REP. STENY HOYER (D), MARYLAND: I think they're going to need from $1 billion to $3 billion additional resources to get the kind of technology that will keep the employees, the some 900,000 people who work for the postal department safe and then keep safe anybody who receives mail. So this is going to be an expensive proposition.

(END VIDEOTAPE)

SNOW: Even with all that spending, they say that the cheapest thing might be the best defense against anthrax.
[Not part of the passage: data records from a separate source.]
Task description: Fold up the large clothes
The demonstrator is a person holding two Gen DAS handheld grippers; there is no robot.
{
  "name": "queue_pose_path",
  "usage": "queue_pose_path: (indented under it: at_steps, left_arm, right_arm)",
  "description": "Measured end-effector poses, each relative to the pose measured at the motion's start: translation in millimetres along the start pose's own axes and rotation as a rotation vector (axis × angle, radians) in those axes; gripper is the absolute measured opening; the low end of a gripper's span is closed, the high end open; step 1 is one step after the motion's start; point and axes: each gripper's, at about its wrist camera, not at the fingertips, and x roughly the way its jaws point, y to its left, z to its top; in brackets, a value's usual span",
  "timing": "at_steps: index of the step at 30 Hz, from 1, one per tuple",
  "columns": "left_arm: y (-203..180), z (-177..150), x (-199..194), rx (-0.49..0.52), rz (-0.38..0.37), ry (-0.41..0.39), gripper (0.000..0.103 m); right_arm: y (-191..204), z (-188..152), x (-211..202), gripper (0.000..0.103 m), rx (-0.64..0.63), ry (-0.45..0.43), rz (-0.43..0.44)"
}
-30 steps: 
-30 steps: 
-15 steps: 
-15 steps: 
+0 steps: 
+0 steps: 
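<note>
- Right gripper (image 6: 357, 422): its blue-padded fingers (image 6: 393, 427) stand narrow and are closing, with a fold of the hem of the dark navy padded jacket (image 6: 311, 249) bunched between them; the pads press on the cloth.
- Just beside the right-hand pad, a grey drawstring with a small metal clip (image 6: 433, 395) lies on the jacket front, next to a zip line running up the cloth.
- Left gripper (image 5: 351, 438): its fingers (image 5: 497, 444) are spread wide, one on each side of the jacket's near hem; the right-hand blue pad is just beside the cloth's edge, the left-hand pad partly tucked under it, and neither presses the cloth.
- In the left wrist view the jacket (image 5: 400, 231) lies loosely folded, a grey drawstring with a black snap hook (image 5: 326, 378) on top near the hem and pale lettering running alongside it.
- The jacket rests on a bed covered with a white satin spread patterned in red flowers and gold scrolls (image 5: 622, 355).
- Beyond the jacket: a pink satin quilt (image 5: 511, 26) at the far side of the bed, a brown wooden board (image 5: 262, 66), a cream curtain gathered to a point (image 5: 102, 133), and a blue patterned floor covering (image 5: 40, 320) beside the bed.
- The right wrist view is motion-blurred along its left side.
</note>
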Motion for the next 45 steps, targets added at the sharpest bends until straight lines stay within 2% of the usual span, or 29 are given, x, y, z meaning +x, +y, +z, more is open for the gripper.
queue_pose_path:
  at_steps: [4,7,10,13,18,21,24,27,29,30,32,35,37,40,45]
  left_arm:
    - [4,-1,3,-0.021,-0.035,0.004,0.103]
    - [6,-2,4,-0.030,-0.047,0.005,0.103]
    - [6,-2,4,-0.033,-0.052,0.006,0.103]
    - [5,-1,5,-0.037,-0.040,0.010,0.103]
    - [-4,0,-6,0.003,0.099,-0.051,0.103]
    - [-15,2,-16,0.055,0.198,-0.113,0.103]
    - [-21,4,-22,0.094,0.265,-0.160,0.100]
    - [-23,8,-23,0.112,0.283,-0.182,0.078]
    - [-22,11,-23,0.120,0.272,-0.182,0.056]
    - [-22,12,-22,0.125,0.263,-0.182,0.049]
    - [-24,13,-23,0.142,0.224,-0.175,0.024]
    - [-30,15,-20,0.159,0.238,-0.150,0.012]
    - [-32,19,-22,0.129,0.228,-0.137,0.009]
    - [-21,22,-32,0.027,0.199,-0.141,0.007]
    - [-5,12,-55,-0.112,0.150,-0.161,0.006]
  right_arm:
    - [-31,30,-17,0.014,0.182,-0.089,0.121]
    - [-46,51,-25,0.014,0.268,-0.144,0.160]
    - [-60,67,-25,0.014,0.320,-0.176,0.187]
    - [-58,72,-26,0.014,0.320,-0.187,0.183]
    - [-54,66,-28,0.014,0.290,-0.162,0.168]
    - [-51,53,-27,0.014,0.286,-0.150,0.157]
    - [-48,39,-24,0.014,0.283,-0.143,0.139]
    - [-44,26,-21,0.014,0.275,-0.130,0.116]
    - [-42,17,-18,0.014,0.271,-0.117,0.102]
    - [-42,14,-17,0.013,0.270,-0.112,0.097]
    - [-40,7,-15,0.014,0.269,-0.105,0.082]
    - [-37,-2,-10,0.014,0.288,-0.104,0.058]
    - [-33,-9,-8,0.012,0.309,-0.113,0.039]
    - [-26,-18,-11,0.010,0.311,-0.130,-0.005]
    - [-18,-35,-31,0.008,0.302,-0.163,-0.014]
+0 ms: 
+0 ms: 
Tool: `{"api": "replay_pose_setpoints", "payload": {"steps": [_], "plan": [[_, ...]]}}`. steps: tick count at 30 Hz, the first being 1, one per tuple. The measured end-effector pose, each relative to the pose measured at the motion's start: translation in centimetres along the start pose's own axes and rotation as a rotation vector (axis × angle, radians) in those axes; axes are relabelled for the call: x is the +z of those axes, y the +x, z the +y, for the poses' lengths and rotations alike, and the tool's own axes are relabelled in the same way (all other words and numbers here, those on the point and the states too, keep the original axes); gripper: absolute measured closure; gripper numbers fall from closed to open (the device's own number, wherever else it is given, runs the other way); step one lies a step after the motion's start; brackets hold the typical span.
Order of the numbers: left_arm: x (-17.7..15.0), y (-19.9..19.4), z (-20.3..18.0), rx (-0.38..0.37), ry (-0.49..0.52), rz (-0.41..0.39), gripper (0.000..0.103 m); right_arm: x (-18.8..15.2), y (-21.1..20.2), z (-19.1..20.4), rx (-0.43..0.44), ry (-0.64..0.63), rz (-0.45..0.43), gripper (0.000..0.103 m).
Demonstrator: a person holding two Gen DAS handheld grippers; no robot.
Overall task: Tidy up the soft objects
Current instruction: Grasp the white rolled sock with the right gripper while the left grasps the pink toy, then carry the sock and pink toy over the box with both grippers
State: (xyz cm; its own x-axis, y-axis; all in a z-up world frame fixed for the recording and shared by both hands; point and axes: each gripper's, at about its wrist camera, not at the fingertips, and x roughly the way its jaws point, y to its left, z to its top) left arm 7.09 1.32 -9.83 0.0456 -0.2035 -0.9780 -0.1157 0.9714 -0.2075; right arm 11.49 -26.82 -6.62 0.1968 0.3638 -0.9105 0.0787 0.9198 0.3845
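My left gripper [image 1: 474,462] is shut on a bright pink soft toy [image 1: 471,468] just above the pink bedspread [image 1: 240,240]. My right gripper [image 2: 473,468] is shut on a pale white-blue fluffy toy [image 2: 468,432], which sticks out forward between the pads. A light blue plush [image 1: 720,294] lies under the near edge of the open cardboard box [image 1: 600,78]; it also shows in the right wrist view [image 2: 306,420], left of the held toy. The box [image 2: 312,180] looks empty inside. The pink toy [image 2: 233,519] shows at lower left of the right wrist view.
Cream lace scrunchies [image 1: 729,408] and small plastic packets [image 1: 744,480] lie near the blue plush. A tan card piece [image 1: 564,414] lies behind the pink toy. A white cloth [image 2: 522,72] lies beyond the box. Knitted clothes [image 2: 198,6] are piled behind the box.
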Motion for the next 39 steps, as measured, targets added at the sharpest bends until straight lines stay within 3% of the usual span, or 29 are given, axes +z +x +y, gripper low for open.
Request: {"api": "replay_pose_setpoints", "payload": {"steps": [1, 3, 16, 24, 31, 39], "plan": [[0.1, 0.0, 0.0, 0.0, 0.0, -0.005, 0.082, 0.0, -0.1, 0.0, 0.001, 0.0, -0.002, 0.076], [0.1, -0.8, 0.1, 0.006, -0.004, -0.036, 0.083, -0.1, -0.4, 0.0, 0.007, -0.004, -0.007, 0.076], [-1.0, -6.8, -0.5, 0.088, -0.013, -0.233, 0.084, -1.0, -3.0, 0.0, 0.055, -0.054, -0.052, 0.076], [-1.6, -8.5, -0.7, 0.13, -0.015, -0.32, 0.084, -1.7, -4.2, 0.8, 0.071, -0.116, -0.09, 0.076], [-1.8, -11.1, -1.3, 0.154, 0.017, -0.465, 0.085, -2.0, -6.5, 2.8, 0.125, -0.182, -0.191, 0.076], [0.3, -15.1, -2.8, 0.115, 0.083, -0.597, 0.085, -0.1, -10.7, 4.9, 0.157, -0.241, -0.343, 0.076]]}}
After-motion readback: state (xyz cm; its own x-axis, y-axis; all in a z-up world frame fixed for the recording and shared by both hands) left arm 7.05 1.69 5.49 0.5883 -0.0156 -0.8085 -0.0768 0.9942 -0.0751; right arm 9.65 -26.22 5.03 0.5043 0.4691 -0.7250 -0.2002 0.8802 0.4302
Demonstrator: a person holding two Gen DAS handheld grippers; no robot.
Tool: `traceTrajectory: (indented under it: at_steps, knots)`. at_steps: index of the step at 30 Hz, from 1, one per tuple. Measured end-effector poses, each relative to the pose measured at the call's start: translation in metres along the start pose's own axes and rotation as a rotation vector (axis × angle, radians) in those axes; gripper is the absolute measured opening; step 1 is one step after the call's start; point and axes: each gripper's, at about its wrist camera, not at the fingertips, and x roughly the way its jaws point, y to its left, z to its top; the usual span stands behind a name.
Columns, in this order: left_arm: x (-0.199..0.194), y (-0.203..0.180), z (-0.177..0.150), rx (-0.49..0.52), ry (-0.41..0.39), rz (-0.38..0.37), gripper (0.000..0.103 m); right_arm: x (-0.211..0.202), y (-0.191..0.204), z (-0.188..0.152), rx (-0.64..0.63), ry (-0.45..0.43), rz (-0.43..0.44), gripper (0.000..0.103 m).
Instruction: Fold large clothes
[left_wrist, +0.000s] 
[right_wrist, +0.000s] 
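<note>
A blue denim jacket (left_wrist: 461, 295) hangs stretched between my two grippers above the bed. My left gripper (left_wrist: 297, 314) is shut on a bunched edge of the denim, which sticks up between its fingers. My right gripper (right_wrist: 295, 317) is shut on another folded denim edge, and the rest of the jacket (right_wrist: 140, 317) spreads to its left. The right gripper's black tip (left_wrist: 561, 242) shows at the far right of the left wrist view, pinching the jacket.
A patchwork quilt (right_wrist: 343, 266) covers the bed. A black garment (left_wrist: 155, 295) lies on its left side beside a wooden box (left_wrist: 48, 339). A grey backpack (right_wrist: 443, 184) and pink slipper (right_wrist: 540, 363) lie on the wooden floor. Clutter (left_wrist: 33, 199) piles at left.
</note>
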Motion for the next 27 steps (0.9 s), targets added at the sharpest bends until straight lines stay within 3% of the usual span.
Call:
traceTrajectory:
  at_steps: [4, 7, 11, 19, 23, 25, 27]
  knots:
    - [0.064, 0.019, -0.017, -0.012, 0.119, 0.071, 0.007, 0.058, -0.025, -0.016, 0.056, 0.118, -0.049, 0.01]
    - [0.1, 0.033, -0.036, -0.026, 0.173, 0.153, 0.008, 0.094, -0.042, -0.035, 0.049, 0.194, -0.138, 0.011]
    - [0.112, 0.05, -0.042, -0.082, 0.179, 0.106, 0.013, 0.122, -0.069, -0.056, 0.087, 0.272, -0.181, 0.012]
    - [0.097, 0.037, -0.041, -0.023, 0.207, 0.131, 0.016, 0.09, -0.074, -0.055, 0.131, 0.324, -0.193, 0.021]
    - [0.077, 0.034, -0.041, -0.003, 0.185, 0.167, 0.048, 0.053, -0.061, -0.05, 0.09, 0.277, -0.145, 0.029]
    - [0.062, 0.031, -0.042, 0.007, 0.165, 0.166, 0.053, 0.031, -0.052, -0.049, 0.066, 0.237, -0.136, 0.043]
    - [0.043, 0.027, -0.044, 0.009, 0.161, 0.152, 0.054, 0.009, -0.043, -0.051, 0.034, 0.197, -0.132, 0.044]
The postal service continues to tell its customers to be vigilant, watch for torn or battered envelopes, be wary of anything sent by someone you don't know and report any suspicious powder. The young woman who opened that letter in Senator Daschle's office up here, she reported it right away and authorities say that may well have saved lives.

And that's it for our special report, "The Anthrax Mystery." I'm Kate Snow in Washington. Good night.